Groß: Es gibt eine traditionelle Führungskraft. Ein Digital Leader als Führungskraft zeichnet sich dadurch aus, dass er wesentlich offener ist,  neue Rollen einzunehmen Das ist das erste Wichtige. Warum ist das so wichtig? Stichwort Vernetzung und Offenheit. Er nimmt die Rolle des Brückenbauers, des Impulsgebers, Empfehlers und Vernetzers seiner eigenen Leute ein. Eine Führungskraft ist heute eher eine Spinne im Netz, die die verschiedenen Fäden nicht selber zieht, sondern organisiert und orchestriert und dadurch Mehrwert erzeugt – als Netzwerker und nicht nur als Entscheider und Kontrolleur. Das ist ein wichtiger Aspekt und formelhaft etwas zugespitzt:Ein Digital Leader hat Lust am Machtverlust. Dass eine Führungskraft – egal ob im Team oder auf Geschäftsführungsebene – im digitalen Zeitalter alles selber entscheiden oder Entscheidungen treffen kann, die auf einer soliden Planungsbasis fundieren, ist eine Illusion. Das ist immer seltener möglich.. Überspitzt gesagt zeichnet sich eine gute Führungskraft als Digital Leader im Alltag dadurch aus, wie viele echte „Follower“ die Person im Unternehmen hat und wie relevant sie als Spinne und Netzwerker ist und nicht so sehr, was auf ihrer Visitenkarte steht. Nur weil ich Senior Vice President bin oder Geschäftsführer, heißt das noch lange nicht, dass ich für die Entwicklung des Unternehmens alleine Verantwortung trage und alleine entscheide. Da können auch ganz andere Menschen eine Rolle spielen – ob Führungskraft oder nicht – und das muss ich zulassen und zulassen wollen. Besonders im Ingenieursbereich steht der bisherige Fokus auf die reine technologische Funktionalität  ganz neuen Innovationen für höheren Kundennutzen oft im Weg. Der Vorteil in der Anwendung entscheidet, Technologie ist dafür nur ein Mittel. Digital Leader sind in der Lage, schneller etwas sein zu lassen, um Neues vor sich aufzunehmen. Dass ein Verantwortlicher ein Projekt für ein Jahr laufen lässt und dann schaut, was für das Budget erreicht wurde, das ist wirklich „Old School“..

 

Rexhausen: Ist aber gelebte Praxis von mittelgroß bis Konzern.

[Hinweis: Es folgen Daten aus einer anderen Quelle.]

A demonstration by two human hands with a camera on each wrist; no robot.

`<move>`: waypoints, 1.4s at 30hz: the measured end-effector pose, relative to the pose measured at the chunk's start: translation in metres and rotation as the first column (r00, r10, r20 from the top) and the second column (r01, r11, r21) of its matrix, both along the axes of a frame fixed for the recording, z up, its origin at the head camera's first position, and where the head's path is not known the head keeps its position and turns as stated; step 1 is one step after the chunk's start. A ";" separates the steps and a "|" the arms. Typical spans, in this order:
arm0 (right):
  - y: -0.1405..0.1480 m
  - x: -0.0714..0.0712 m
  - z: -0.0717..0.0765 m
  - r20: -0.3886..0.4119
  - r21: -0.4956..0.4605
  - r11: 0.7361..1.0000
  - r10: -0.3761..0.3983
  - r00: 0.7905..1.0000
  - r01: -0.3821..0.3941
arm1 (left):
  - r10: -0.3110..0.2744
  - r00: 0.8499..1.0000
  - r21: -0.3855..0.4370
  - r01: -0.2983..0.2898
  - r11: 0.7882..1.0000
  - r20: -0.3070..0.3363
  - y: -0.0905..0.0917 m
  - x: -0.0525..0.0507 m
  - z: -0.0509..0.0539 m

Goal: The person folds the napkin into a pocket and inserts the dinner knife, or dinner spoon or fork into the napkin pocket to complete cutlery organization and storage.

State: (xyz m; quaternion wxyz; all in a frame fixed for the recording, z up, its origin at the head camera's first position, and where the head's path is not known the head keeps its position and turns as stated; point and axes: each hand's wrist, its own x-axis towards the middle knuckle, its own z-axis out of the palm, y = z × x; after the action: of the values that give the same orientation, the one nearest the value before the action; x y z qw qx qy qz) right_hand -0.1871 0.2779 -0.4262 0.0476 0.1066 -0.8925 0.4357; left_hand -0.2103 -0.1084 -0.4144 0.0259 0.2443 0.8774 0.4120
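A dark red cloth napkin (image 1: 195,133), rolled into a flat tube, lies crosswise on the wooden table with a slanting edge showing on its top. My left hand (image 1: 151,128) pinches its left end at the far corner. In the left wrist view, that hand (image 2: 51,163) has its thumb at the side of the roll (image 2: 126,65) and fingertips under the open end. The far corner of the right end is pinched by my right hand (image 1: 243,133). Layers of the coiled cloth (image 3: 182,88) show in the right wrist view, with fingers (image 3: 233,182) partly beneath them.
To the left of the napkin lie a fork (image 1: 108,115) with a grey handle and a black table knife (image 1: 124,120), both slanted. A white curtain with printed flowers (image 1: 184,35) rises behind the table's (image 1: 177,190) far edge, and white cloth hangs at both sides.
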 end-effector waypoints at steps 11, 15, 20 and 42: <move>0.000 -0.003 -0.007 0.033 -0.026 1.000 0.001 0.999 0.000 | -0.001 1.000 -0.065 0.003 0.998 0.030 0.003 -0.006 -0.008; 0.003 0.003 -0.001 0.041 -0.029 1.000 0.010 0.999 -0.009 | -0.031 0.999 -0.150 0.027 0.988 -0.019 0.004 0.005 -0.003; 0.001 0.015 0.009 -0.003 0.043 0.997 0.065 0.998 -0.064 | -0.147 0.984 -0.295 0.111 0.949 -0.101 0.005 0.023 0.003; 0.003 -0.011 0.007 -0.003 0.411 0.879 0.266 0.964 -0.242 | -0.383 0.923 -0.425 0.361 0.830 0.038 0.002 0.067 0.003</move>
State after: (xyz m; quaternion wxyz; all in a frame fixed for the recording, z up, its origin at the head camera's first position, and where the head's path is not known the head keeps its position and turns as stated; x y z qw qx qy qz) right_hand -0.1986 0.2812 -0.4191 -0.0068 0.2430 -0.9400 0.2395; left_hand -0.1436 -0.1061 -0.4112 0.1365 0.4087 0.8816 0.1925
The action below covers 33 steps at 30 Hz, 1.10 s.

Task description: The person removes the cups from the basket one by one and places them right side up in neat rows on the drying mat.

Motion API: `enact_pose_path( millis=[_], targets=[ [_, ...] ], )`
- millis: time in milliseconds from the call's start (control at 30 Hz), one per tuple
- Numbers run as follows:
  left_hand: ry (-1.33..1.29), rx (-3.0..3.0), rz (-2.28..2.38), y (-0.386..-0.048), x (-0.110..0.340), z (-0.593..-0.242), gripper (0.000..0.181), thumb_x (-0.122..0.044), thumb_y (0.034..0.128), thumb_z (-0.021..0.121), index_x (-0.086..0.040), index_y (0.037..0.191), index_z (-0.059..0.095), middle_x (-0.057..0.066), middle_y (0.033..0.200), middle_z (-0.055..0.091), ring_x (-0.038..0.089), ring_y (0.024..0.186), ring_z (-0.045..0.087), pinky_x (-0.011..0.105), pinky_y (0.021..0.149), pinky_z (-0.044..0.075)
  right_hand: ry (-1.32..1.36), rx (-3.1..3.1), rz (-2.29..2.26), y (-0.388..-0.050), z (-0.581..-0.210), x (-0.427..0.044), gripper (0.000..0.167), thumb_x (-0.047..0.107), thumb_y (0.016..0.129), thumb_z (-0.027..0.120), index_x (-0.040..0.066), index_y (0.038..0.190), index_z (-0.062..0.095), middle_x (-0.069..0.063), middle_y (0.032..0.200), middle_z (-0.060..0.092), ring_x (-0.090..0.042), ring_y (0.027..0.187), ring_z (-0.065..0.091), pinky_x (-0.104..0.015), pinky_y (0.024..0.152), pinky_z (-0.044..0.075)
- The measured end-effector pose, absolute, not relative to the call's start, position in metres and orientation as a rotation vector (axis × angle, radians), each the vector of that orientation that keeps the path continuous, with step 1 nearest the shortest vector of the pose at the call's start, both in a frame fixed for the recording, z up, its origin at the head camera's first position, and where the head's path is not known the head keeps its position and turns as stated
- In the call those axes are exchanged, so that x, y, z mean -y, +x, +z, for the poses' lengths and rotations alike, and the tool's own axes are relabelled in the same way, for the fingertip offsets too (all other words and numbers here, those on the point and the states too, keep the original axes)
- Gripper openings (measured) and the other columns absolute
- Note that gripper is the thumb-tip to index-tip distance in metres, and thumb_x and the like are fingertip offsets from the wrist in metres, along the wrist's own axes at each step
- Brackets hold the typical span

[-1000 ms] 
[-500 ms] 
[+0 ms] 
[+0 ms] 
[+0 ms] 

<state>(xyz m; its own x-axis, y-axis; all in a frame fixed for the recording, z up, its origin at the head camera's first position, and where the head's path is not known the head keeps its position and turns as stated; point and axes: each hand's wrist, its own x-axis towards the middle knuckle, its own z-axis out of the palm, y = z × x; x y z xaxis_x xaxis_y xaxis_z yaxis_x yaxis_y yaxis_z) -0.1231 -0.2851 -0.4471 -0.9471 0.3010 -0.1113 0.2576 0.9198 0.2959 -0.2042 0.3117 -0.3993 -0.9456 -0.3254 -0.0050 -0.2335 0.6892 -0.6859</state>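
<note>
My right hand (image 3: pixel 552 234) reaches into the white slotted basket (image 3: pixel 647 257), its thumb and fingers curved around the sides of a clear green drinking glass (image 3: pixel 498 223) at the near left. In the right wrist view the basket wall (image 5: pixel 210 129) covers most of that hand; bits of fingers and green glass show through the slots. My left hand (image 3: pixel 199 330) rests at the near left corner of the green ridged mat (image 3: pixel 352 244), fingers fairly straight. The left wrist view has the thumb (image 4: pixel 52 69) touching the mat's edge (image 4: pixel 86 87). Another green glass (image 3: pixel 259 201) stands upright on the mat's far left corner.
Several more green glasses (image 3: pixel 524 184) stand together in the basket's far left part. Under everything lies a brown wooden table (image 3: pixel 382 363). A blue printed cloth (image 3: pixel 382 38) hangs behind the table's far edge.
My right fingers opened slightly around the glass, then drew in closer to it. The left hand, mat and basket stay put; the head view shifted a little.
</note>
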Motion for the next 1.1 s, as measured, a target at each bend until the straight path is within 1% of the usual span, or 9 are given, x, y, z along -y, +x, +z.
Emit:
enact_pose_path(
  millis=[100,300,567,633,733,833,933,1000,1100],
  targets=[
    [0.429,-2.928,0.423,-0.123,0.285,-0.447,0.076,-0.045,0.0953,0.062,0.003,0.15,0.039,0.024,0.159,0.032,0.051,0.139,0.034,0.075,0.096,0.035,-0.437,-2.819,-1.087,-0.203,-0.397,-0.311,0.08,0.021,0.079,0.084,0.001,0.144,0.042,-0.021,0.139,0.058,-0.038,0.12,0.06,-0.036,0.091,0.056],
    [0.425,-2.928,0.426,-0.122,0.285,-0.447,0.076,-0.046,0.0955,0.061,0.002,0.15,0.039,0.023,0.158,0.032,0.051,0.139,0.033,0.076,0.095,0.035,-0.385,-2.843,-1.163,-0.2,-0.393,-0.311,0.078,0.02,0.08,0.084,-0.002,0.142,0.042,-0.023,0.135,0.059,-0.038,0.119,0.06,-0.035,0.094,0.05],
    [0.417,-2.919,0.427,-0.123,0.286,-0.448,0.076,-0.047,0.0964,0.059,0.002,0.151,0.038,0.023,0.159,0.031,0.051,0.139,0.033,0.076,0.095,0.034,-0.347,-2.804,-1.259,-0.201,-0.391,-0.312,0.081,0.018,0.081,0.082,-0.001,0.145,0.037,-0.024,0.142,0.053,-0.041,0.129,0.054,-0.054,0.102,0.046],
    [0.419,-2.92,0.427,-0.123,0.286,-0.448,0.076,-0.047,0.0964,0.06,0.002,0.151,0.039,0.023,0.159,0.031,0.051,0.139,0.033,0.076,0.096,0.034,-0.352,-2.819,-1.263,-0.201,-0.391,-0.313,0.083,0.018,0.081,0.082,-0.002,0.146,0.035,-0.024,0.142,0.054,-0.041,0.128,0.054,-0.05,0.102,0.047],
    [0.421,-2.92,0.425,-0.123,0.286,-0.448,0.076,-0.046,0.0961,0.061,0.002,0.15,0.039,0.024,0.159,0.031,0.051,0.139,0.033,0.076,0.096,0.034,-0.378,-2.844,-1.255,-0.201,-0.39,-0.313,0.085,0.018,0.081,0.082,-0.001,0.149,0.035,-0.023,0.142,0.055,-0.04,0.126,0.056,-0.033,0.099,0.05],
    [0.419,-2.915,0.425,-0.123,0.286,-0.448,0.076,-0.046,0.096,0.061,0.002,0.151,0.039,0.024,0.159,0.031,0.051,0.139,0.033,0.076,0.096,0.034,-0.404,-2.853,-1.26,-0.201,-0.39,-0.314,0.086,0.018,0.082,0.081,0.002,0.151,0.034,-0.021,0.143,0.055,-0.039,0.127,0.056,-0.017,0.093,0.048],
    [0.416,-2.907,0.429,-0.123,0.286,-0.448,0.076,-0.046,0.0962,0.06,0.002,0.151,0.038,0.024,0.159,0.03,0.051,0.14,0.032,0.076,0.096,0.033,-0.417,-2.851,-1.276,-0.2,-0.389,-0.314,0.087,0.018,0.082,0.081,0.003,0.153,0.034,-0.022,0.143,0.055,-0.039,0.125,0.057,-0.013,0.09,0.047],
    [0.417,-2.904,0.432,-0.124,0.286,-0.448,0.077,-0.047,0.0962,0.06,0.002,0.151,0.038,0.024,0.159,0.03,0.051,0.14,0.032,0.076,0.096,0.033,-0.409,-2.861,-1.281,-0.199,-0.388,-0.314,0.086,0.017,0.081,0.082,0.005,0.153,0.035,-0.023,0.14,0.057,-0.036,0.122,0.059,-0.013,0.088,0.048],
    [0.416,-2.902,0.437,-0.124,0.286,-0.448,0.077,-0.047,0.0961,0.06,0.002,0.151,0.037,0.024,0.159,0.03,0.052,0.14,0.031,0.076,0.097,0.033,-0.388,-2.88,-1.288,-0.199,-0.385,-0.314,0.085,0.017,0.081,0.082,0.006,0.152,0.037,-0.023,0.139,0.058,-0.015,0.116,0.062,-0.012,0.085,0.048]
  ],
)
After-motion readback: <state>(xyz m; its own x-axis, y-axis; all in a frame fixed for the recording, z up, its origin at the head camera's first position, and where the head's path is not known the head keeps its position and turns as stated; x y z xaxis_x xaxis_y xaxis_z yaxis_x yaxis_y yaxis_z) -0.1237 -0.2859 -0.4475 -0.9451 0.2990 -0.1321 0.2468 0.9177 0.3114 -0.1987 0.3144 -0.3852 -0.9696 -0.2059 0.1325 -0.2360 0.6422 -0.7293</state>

Groß: Ich bin überzeugt, das verändert sich. Dafür engagiere ich mich in meinen Projekten. Und das ist ja auch das Spannende an dieser Entwicklung: Zu schauen, was in anderen Bereichen jetzt möglich ist – zum Beispiel im Marketing und Vertrieb, um den Bogen zu DIMARCON zu spannen. Es macht heutzutage keinen Sinn mehr, eine Marketing- und Vertriebsplanung für ein gesamtes Jahr zu machen. Im B2B-Bereich gibt es ein paar Highlights, wie solche klassischen Branchenmessen, wenn sie denn wieder stattfinden. Ich weiß auch von Kunden, da ist die Hannover-Messe das absolute Highlight, weil Menschen aus der ganzen Welt kommen. Klar, das lässt sich nicht wegdiskutieren. Da wird ein ganzer Strauß an Maßnahmen um die Messe herum entwickelt. Im Übrigen muss man sehr flexibel sein und auf geändernte Umweltbedingungen schnell reagieren. Was sind da für Themen, die plötzlich hochkommen und zwar von Kundenseite oder Branchentrends, mit denen wir dann etwas anstellen können? Das muss dann kurzfristig adressiert werden können, um dann beispielsweise mit Outbound-Marketing dementsprechend diesen akuten Bedarf und diesen akuten Anlass abzudecken.

 

Rexhausen: Haben Sie in Bezug auf die Ingenieurslandschaft den Eindruck, dass das Thema Agilität da durchgängig angekommen ist? Vor allem bezogen auf Marketing und Vertrieb stellen wir immer wieder fest, dass die Bereitschaft, sich von Gewohntem abzuwenden und sich bewusst für neue Wege zu entscheiden, ziemlich unterentwickelt ist. In Corona-Zeiten wird das gerade besonders deutlich: Jetzt ist Krise, wir haben Pandemie. Die ganze bisherige Marketingplanung, das gesamte Instrumentarium, das rundum Industriemessen entwickelt wurde, ist im Moment ein zahnloser Tiger. Viele Unternehmen bleiben einfach stehen, weil sie nicht wissen, was sie konkret tun sollen. Sie sagen: „Ich kann nicht, das was ich kann funktioniert nicht.“ Das ist ja in erster Linie ein Mindset-Thema.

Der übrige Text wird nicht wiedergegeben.